Alpha Natural Resources Inc. was on the down side of the day. The coal producer's debt has been gyrating all week as the company brought a new deal. And while new issues do tend to cause a bit of volatility in existing debt, it could be that investors have figured out that the new issue means their recovery prospects in the event of a restructuring just declined.

Meanwhile, RadioShack Corp. bonds ended with a softer tone amid a rating downgrade from Fitch Ratings. The agency opined that the electronics retailer is staring down the barrel of a restructuring within the next year - something made all the more likely when the company's lenders last week denied approval to close about 1,100 stores.

Also in the world of retail, J.C. Penney Co. Inc. was lightening up ahead of its after-the-bell earnings release. However, the numbers proved to beat expectations, so the debt could recoup the day's losses come Friday.

Alpha Natural slides

Alpha Natural Resources' debt dropped a fair bit in Thursday trading, according to market sources.

One trader said the 6¼% notes due 2021 fell 1½ points to 75, while the 6% notes due 2019 lost 1½ points to close at 78.

The company's recently priced $500 million issue of 7½% notes due 2020 slipped half a point, he said, to par 1/4.

A second source called the 6¼% notes off nearly 3 points at 75 bid.

The Bristol, Va.-based company is planning to use proceeds from the new deal to retire about $159 million of 2015 maturities. Any remaining funds would be used for general corporate purposes - most likely to bolster liquidity.

But while the new deal allows the company to shed some near-term debt, the results could be bad for other bondholders.

According to Standard & Poor's, the new second-lien deal is being guaranteed by "substantially all" of its assets - something other debtholders do not have. S&P said that as such, recovery prospects in the event of a restructuring are "negligible."

RadioShack downgraded

In a report out Thursday, Fitch Ratings downgraded Fort Worth, Texas-based RadioShack, citing an increasing likelihood that the company will face a restructuring within the next 12 months.

In response, the company's debt was drifting lower.

A trader called the 6¾% notes due 2019 down over 1½ points at 39.

In addition to a heavy cash burn, Fitch pointed to lenders' refusal to allow the company to shutter 1,100 stores. The company had previously said it wanted to close the under-performing locations, but that it needed the OK from lenders, as doing so would result in a covenant breach.

Because lenders did not give the go-ahead, the company is likely to close only about 200 stores, something Fitch believes will weigh heavily on profitability and free cash flow.

As of the end of 2013, RadioShack had about $555 million of liquidity. That compared to almost $1 billion at the end of 2012. Again, Fitch said it did not think that RadioShack had many other cash-generating options, given that most of its assets are backing its credit facilities.

Fitch cut RadioShack's issuer default rating to CC from CCC.

J.C. Penney earnings positive

J.C. Penney bonds were slightly weaker leading up to the company's earnings release after the market closed.

A trader called both the 6 3/8% notes due 2036 and the 7.4% notes due 2037 down a quarter-point at 75½ and 861/4, respectively.

Investors might have been pleasantly surprised by the numbers, which showed a significant increase in same-store sales. A trader said that after the earnings came out, the bonds were up 3 to 4 points.

He pegged the 7.4% notes around 80 and the 7.95% notes due 2017 around 98.

The key sales figure saw its second consecutive quarterly gain, rising 6.2% during the first quarter. Online sales meantime increased 25.7%.
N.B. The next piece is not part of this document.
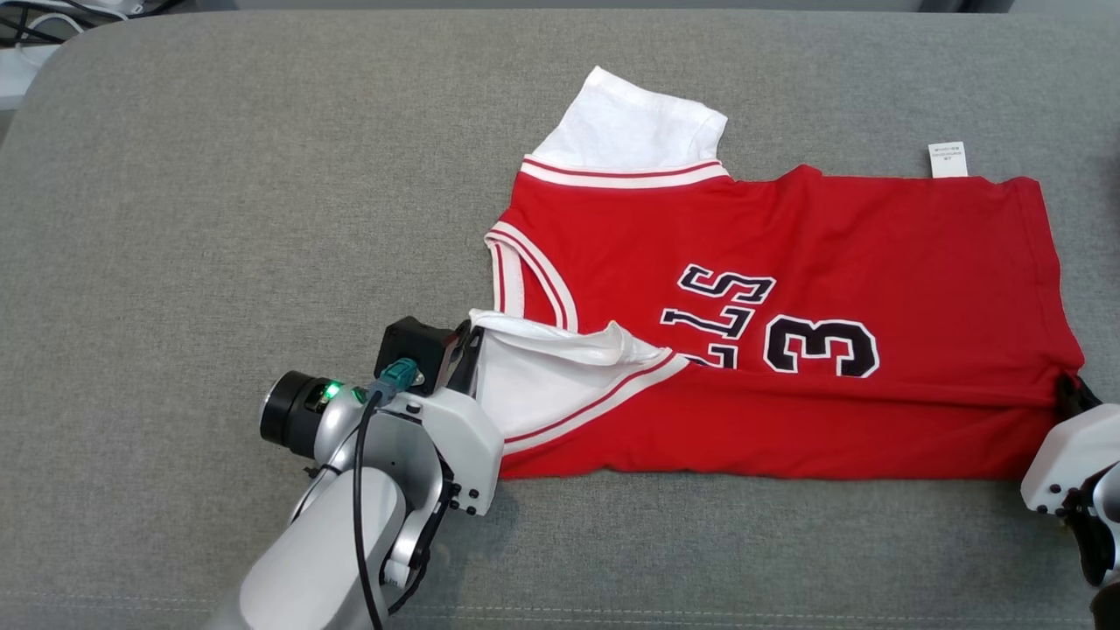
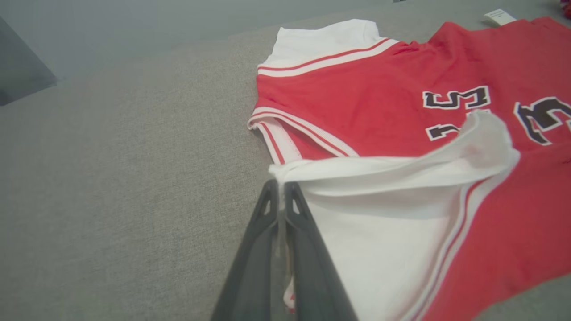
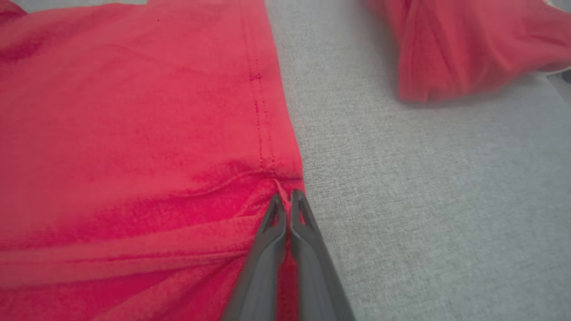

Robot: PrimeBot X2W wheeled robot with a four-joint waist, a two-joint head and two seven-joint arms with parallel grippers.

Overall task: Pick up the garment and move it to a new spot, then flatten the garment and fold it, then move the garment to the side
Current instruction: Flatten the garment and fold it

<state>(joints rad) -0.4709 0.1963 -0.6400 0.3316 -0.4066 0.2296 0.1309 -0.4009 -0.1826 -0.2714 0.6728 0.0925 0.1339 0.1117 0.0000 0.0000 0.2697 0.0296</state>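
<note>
right claw point(image 1: 1069, 387) cut off, seemingly gripping garment point(image 1: 787, 254)

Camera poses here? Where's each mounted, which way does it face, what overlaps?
Head: on the robot's head, facing forward and down at the jersey on the cushion; left forearm lower left, right wrist at right edge.
Left wrist: on the left arm, looking along the left gripper, shut on the jersey's white sleeve.
Right wrist: on the right arm, looking along the right gripper, shut on the jersey's red hem.
Shared: head and left wrist both show the tag.
</note>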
Total sales came to $2.8 billion, above the $2.64 billion reported a year ago and above analysts' expectations of $2.71 billion.

Net loss was $352 million, or $1.15 per share. Overall, that was wider than a year ago when net loss was $348 million, but on a per share basis, it was better than 2013's first quarter per share loss of $1.58.

Excluding certain items, the loss was $1.14 per share. That beat analysts' expectations of $1.24 per share.